**Activity**
From the line with "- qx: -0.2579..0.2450" to the line with "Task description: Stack", retype each line exactly as it stands in the records below, but skip the pictures.

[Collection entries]
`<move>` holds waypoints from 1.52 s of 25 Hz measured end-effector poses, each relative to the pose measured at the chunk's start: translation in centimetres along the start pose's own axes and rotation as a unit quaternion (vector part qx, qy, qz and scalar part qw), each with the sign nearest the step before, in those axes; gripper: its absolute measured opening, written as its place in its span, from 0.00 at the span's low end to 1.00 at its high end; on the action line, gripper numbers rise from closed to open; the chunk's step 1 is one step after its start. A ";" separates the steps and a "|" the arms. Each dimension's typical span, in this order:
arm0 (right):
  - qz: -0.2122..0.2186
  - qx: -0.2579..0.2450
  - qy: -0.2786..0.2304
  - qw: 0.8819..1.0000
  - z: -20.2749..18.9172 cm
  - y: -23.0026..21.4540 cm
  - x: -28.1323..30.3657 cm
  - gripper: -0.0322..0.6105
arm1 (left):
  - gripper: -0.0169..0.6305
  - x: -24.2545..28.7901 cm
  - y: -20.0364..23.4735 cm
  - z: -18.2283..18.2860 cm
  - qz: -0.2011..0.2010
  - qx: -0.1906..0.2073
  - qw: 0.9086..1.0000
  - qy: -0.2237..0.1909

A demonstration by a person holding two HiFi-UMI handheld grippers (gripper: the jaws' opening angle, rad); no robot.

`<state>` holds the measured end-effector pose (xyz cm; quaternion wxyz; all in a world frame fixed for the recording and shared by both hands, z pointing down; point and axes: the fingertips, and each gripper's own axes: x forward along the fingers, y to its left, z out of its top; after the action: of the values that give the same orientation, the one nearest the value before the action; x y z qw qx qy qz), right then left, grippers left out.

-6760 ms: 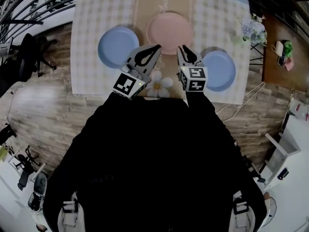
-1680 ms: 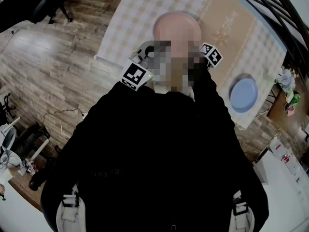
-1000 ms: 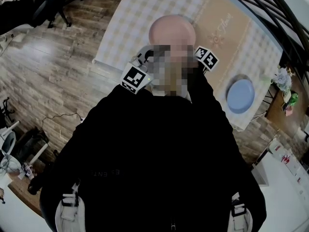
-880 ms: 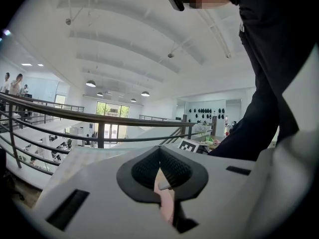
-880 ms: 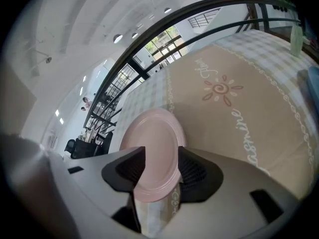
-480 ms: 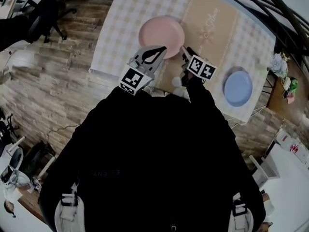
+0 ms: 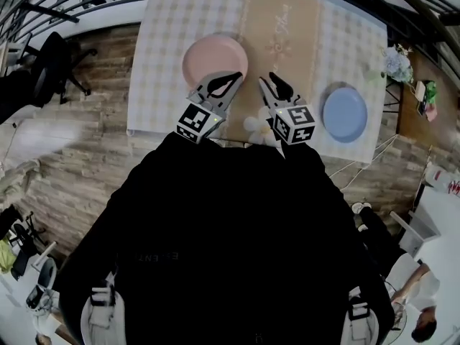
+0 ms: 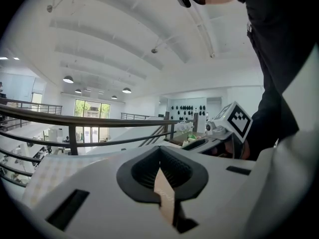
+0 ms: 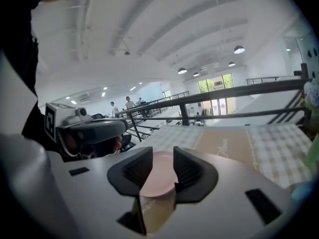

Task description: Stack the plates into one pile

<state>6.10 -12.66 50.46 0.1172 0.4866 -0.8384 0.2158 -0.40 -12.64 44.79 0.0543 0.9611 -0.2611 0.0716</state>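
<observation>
Stacking is unfinished, we judge: blue plate [image 7: 344, 113] sits well apart from pink plate [image 7: 214, 57]; left tongs [image 7: 236, 75] closed, right tongs [image 7: 268, 79] just closing yet apart, both empty.

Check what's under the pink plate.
Only the checked tablecloth shows around the pink plate. Whatever lies directly beneath is covered by the plate itself, so another plate under it cannot be confirmed.

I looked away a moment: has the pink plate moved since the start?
Yes. The pink plate has gone left, off the beige runner onto the checked cloth.
</observation>
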 end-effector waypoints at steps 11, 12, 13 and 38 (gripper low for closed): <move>-0.103 -0.022 -0.072 0.992 0.5 -4.7 -8.8 0.14 | 0.05 6.2 -6.2 1.4 -0.102 -0.003 0.995 -0.003; -0.120 -0.015 -0.075 0.990 0.0 -5.6 -9.9 0.14 | 0.05 7.0 -7.2 1.6 -0.115 -0.002 0.993 -0.003; -0.137 -0.008 -0.076 0.988 -0.5 -6.5 -11.0 0.14 | 0.05 7.7 -8.1 1.8 -0.128 0.000 0.992 -0.003; -0.401 0.232 -0.012 0.886 -18.7 -25.5 -31.8 0.22 | 0.05 23.2 -31.6 -0.6 -0.352 0.037 0.935 0.037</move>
<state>43.78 9.55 60.28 0.0674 0.7975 -0.4991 0.3323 35.49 3.10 47.07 0.0495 0.9895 0.0990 0.0927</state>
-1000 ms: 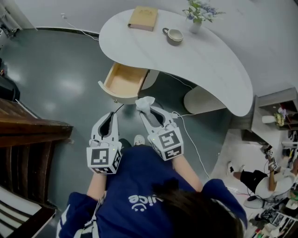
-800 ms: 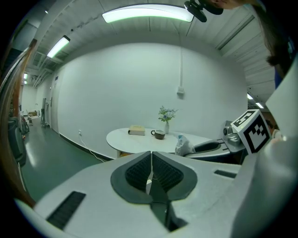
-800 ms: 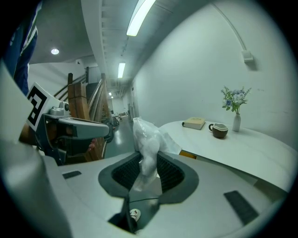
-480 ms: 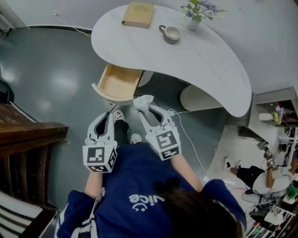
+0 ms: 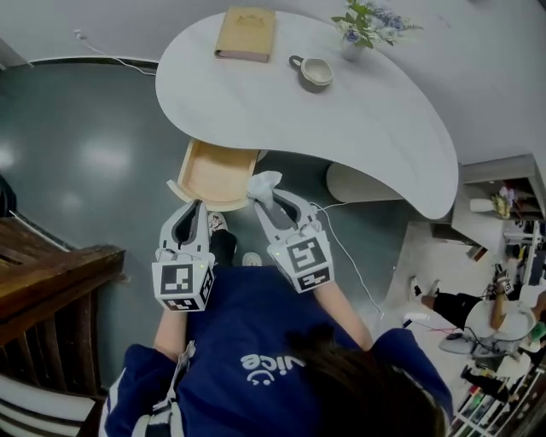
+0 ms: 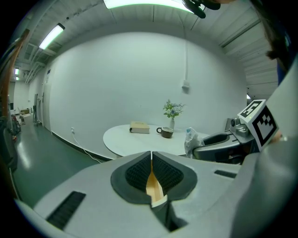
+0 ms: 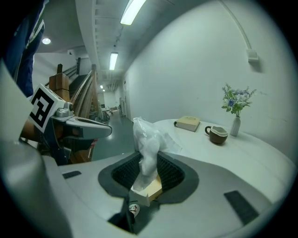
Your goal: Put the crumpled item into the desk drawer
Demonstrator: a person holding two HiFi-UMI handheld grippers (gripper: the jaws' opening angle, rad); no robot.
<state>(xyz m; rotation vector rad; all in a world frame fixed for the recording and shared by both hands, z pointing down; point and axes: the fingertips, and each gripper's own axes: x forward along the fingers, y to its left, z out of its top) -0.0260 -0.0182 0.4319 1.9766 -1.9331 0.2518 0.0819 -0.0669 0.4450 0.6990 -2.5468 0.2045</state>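
Dark glossy grey floor (image 5: 94,162) all round, with a white kidney-shaped worktop (image 5: 341,111) against the pale wall. On the worktop, towards its far edge: tan hardback book (image 5: 246,34), brown-and-cream mug (image 5: 316,72) and small white vase of flowers (image 5: 363,26), in a row and apart from each other. Light wooden drawer (image 5: 212,175) stands pulled out from under the worktop's near edge, curved front panel facing the person. Right tool (image 7: 148,162) is clenched on the crumpled white plastic item (image 7: 146,139): lower part pinched between the black ribbed pads, upper part puffing out above the tips. Head view puts the item at the drawer's near right corner, up in the air and not inside it; can't tell whether it overlaps the rim or sits just short. Left tool (image 6: 152,160) is closed with nothing in it, pads meeting at the tips, only a thin slit lower down through which the drawer's wood shows. It points at the drawer's near left corner, just beside the right tool. Thin white cable (image 5: 345,256) trails over the floor right of the drawer. Dark brown wooden furniture (image 5: 51,273) at far left. Person's dark blue sweatshirt (image 5: 256,341) fills the bottom of the head view.
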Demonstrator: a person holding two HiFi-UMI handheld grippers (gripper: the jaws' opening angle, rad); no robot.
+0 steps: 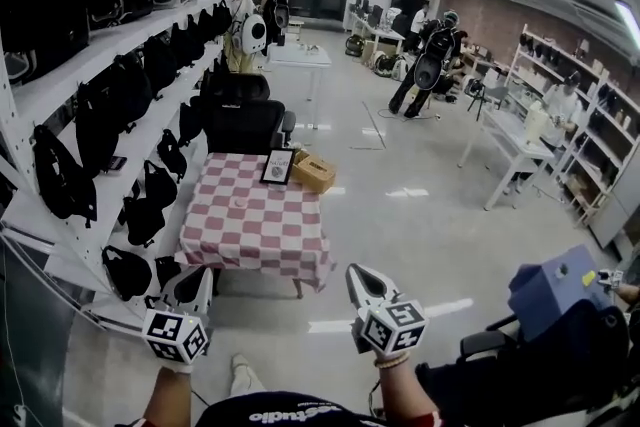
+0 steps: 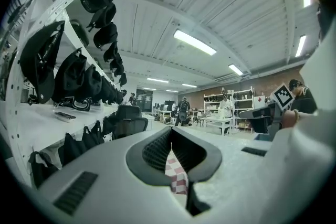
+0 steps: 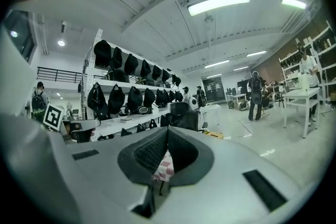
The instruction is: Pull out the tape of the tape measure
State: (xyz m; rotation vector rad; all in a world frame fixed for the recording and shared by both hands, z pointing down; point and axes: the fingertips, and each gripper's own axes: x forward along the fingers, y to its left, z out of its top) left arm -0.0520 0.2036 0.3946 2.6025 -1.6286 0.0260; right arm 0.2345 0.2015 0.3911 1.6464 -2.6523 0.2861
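Note:
A table with a red-and-white checked cloth (image 1: 255,225) stands a few steps ahead of me. A small pale round thing (image 1: 240,202) lies on the cloth; it is too small to tell whether it is the tape measure. A dark framed card (image 1: 277,167) stands at the table's far edge. My left gripper (image 1: 192,289) and right gripper (image 1: 364,281) are held low in front of me, well short of the table, both shut with nothing between the jaws. The checked cloth shows past the closed tips of the left gripper (image 2: 171,129) and of the right gripper (image 3: 167,128).
White shelves full of black bags (image 1: 100,75) run along the left. A black chair (image 1: 243,115) stands behind the table, a cardboard box (image 1: 313,171) on the floor beside it. A blue box (image 1: 555,290) sits on a dark seat at lower right. People stand among white tables (image 1: 510,140) farther back.

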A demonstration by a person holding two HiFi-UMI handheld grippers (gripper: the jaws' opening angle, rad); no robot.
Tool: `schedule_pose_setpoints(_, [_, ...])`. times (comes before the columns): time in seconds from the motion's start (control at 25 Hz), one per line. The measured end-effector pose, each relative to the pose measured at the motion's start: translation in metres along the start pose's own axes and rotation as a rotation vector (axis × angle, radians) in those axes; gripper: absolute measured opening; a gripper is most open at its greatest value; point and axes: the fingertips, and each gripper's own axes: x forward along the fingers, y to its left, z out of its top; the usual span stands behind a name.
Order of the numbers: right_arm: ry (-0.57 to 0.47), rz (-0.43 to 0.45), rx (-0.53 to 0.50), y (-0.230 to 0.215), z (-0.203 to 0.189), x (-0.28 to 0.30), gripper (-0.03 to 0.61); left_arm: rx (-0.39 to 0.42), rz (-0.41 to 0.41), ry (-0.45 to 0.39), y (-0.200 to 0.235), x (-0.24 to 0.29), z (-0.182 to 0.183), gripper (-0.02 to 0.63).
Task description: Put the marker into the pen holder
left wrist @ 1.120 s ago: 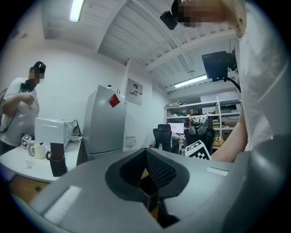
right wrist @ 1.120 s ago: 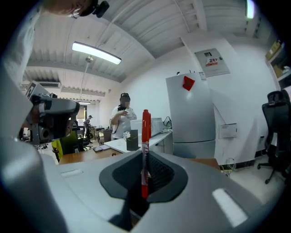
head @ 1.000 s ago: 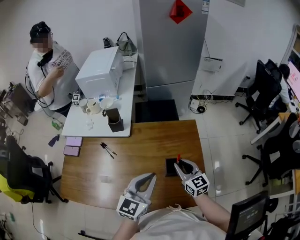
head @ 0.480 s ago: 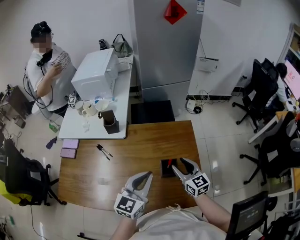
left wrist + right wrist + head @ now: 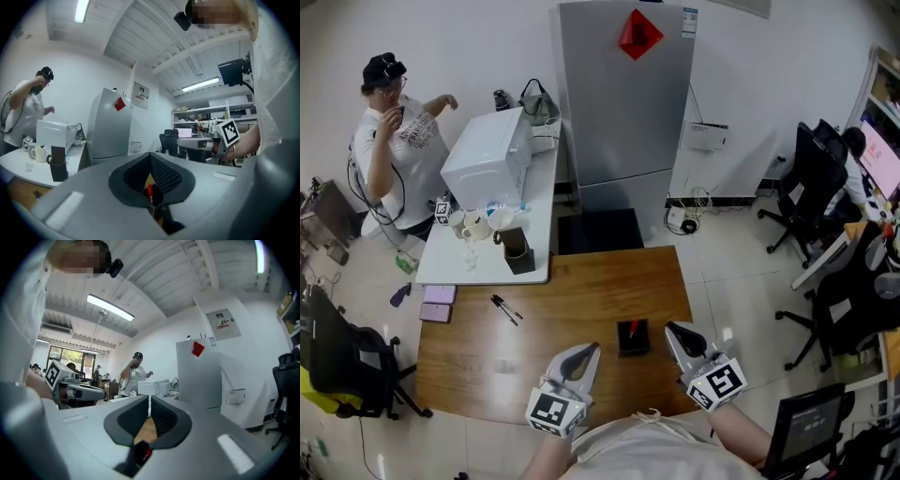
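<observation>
**Both jaws shut, marker already sitting in the holder**

Jaws first: the right gripper [image 5: 673,330] has just been closing and its tips now meet with nothing between them; the left gripper [image 5: 592,350] is pinched together too, also empty. The marker [image 5: 632,327] stands in the black holder [image 5: 634,340] with its red end poking out the top; so the job looks done.

The risk from here is mostly plain clumsiness. The right gripper hangs just beside the holder, so a careless swing could clip the red end or knock the holder over; it looks small and light, and a tip would probably send the marker rolling across the table [image 5: 581,281]; the left gripper is near enough for the same bump.

The table is smooth brown wood, with two dark pens [image 5: 506,307] lying off to the left; beyond it is a white table [image 5: 487,267] with mugs and a white box; a grey fridge [image 5: 623,103] stands at the back; a person [image 5: 394,131] stands far left; office chairs [image 5: 811,183] are on the right; the floor is pale.
</observation>
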Motion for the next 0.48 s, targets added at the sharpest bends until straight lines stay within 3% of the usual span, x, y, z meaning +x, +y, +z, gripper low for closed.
schedule_pose_setpoints(0.48, [0.006,0.034,-0.001,0.029,-0.008,-0.02,0.001,0.032,0.014,-0.004,-0.008,-0.013,0.005,0.015])
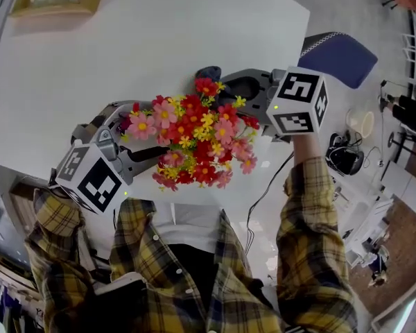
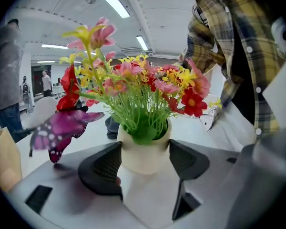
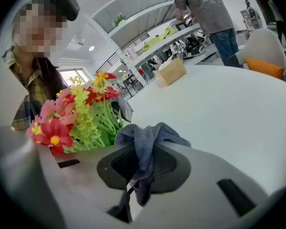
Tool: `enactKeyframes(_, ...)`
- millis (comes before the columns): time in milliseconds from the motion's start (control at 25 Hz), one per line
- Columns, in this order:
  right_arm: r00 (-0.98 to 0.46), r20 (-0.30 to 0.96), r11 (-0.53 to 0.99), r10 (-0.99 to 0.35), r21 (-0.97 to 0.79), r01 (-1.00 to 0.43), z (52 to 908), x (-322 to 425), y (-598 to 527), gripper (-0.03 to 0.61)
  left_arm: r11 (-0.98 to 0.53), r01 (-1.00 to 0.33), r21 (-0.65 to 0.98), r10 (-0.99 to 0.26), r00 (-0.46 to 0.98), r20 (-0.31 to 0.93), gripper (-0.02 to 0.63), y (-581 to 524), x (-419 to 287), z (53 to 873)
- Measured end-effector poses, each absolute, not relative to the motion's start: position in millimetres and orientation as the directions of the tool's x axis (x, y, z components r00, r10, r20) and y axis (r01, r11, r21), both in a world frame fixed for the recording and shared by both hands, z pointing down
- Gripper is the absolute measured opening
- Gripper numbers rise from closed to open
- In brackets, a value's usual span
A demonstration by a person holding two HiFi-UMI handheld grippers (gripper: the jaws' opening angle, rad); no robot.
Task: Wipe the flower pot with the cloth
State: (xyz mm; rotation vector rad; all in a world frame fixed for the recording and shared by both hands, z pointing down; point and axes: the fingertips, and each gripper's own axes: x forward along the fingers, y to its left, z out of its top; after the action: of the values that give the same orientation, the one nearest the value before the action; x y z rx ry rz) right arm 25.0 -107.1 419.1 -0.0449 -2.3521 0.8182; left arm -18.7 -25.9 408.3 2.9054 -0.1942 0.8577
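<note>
While the left gripper (image 2: 144,162) clamps the cream flower pot (image 2: 144,149) between its two dark pads, one pressed to each side of the pot's wall, the right gripper (image 3: 142,165) has its jaws pinched together on a grey-blue cloth (image 3: 148,144). The cloth bunches out past the jaw tips, and a loose tail hangs down between them. The pot stands upright and holds a thick spray of artificial flowers (image 1: 194,144) in red, pink and yellow on green stems, with a purple spotted butterfly ornament (image 2: 62,128) sticking out to one side. In the head view the bouquet hides the pot entirely. It sits over the near edge of the white table (image 1: 125,47), with the left gripper (image 1: 128,151) reaching in from the lower left and the right gripper (image 1: 239,89) from the upper right. A dark fold of the cloth (image 1: 208,71) peeks out just behind the blossoms. From the right gripper view the cloth lies just beside the green stems, but whether it touches the pot cannot be told, nor whether the pot rests on the table. The person wears a yellow plaid shirt (image 1: 308,234). A tan box (image 3: 169,73) stands farther off on the tabletop.
</note>
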Motion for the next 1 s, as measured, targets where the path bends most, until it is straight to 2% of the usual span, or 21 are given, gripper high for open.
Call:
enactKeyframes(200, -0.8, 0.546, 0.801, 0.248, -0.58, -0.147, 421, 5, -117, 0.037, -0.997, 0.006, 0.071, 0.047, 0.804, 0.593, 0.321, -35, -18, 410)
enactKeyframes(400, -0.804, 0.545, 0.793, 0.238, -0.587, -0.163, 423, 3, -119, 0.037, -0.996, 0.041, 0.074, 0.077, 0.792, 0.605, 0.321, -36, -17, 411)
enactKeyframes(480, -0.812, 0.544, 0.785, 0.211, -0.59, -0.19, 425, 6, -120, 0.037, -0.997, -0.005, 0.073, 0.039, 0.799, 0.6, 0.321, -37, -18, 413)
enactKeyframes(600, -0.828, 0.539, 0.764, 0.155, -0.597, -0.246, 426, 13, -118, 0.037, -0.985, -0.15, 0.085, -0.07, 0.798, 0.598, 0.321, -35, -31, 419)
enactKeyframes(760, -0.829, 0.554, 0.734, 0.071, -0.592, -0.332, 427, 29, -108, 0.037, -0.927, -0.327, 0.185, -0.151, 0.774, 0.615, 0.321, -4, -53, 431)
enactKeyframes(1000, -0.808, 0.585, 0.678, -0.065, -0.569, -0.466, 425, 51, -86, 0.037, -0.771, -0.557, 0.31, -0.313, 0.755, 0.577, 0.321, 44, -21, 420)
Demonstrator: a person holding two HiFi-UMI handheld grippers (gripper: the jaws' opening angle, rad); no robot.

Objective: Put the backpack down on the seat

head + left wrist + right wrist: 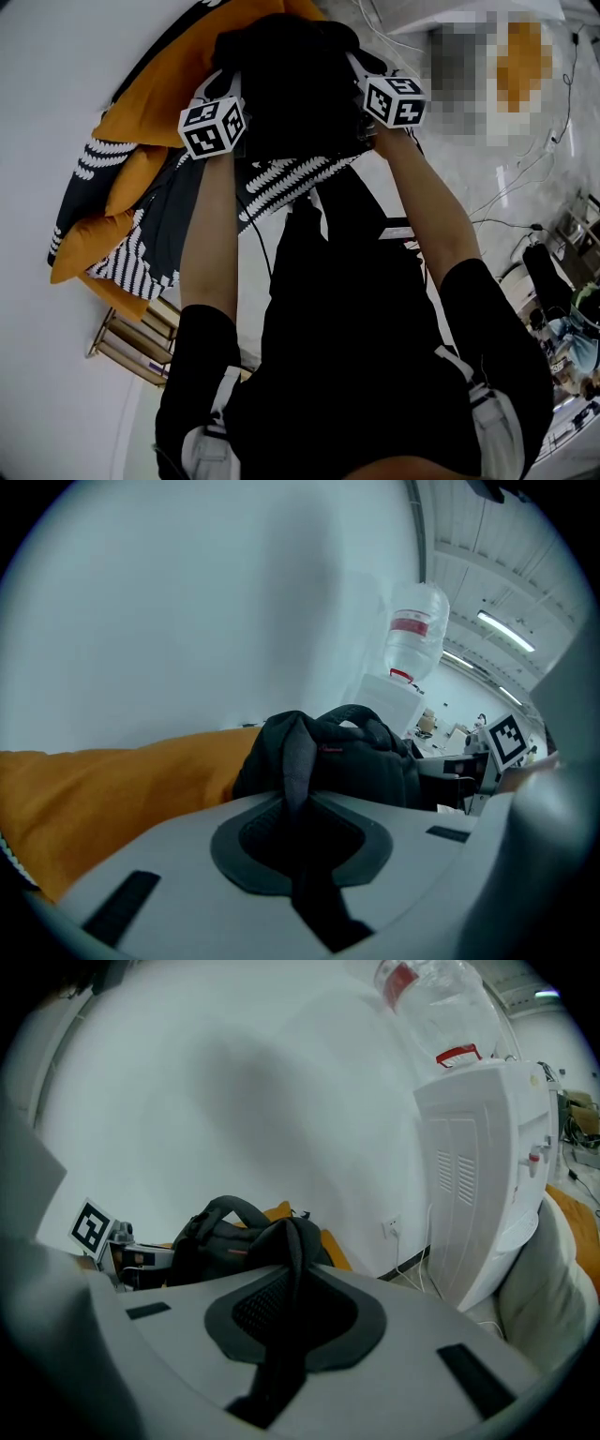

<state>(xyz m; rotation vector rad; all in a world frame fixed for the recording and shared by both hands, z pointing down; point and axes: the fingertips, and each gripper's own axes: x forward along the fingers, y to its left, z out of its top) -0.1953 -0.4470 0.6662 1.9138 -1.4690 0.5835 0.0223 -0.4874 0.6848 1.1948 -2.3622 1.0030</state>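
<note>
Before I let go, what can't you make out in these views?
Whether the backpack rests on the seat: head view, its own bulk covers the underside; both gripper views see only its top.
Which strap or fold the left gripper and right gripper pinch: dark fabric, no detail.

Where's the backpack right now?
The backpack is top centre in the head view, pinched by the left gripper and right gripper, beside the orange cushion.

Black backpack point(291, 84) over orange seat point(150, 117)
</note>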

**Solution**
  - qx: -0.2579..0.2450
  - qy: -0.2786..0.2304
  - qw: 0.8819..1.0000
  - z: -20.2749..18.9172 cm
  - y: -23.0026..21.4540 cm
  - x: -28.1323..30.3657 cm
  - gripper: -0.0322..0.6105
arm1 (left):
  - gripper: -0.0169..0.6305
  - x: -24.2545..28.7901 cm
  - y: -20.0364..23.4735 cm
  - z: -18.2283..18.2860 cm
  - qz: -0.2011..0.2010
  - qx: -0.1906..0.2073
  - qw: 0.9086..1.0000
  - qy: -0.2237..0.1909

A demonstration by a person holding two HiFi-UMI handheld grippers (gripper: the jaws' opening angle, rad); no robot.

`<state>` holds the measured end-effector pose (xyz cm; quaternion wxyz; all in a world frame fixed for the recording and shared by both hands, z pointing down; point and axes: the fingertips, and each gripper's own axes: x forward along the fingers, y to its left, z out of its top; after the action: of the values that give the same orientation, the one nearest the value before the action; x y z qw qx qy qz), right then left, grippers left out.

-6760 ms: 
-1680 ms: 
-1000 ms: 
-880 ms: 
-880 ms: 
-480 ms: 
+0 ms: 
+0 ms: 
+0 ms: 

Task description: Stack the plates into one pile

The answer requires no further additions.